#### [What to do]
Print, exactly and completely, the data that appears below.

#### [Provided material]
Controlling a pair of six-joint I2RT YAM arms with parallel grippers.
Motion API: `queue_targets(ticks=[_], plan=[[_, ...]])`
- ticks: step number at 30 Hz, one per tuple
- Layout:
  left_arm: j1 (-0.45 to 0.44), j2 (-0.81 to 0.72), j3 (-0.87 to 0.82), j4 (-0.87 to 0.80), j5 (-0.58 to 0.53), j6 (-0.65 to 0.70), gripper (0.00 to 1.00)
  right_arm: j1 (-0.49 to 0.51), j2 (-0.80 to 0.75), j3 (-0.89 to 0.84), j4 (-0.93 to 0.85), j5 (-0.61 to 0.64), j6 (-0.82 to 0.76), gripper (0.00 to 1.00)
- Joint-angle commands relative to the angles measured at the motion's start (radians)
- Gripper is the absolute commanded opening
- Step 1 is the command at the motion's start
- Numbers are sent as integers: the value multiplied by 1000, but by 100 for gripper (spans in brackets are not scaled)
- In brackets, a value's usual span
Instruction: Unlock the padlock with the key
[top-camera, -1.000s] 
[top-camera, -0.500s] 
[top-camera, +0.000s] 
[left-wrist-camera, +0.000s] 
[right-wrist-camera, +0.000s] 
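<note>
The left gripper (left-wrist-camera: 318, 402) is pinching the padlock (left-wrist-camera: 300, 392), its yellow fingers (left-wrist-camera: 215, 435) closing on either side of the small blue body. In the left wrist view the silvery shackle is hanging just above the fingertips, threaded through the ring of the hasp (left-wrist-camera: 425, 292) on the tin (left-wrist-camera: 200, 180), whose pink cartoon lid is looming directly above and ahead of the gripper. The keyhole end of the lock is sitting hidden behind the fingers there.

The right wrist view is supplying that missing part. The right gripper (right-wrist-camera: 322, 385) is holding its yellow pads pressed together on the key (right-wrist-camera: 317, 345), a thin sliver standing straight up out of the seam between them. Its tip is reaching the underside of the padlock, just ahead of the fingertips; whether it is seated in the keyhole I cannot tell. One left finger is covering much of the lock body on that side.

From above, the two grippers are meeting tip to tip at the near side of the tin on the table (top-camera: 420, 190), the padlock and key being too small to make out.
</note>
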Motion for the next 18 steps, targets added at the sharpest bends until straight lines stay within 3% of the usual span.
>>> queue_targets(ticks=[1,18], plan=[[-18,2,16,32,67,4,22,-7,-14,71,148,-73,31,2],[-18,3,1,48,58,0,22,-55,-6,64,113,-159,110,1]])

#### [Response area]
Controlling a pair of six-joint I2RT YAM arms with parallel grippers.
Motion API: `queue_targets(ticks=[_], plan=[[_, ...]])`
- ticks: step number at 30 Hz, one per tuple
- Layout:
  left_arm: j1 (-0.45 to 0.44), j2 (-0.81 to 0.72), j3 (-0.87 to 0.82), j4 (-0.87 to 0.80), j5 (-0.58 to 0.53), j6 (-0.65 to 0.70), gripper (0.00 to 1.00)
  right_arm: j1 (-0.49 to 0.51), j2 (-0.80 to 0.75), j3 (-0.89 to 0.84), j4 (-0.93 to 0.85), j5 (-0.61 to 0.64), j6 (-0.82 to 0.76), gripper (0.00 to 1.00)
- Joint-angle commands relative to the angles measured at the motion's start (radians)
- Gripper is the absolute commanded opening
- Step 1 is the command at the motion's start
- Numbers are sent as integers: the value multiplied by 1000, but by 100 for gripper (spans in brackets are not scaled)
- In brackets, a value's usual span
Instruction: Unlock the padlock with the key
[top-camera, -1.000s] 
[top-camera, -0.500s] 
[top-camera, +0.000s] 
[left-wrist-camera, +0.000s] 
[right-wrist-camera, +0.000s] 
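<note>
The left gripper (left-wrist-camera: 318, 402) is pinching the padlock (left-wrist-camera: 300, 392), its yellow fingers (left-wrist-camera: 215, 435) closing on either side of the small blue body. In the left wrist view the silvery shackle is hanging just above the fingertips, threaded through the ring of the hasp (left-wrist-camera: 425, 292) on the tin (left-wrist-camera: 200, 180), whose pink cartoon lid is looming directly above and ahead of the gripper. The keyhole end of the lock is sitting hidden behind the fingers there.

The right wrist view is supplying that missing part. The right gripper (right-wrist-camera: 322, 385) is holding its yellow pads pressed together on the key (right-wrist-camera: 317, 345), a thin sliver standing straight up out of the seam between them. Its tip is reaching the underside of the padlock, just ahead of the fingertips; whether it is seated in the keyhole I cannot tell. One left finger is covering much of the lock body on that side.

From above, the two grippers are meeting tip to tip at the near side of the tin on the table (top-camera: 420, 190), the padlock and key being too small to make out.
</note>
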Motion for the next 18 steps, targets added at the sharpest bends until straight lines stay within 3% of the usual span.
>>> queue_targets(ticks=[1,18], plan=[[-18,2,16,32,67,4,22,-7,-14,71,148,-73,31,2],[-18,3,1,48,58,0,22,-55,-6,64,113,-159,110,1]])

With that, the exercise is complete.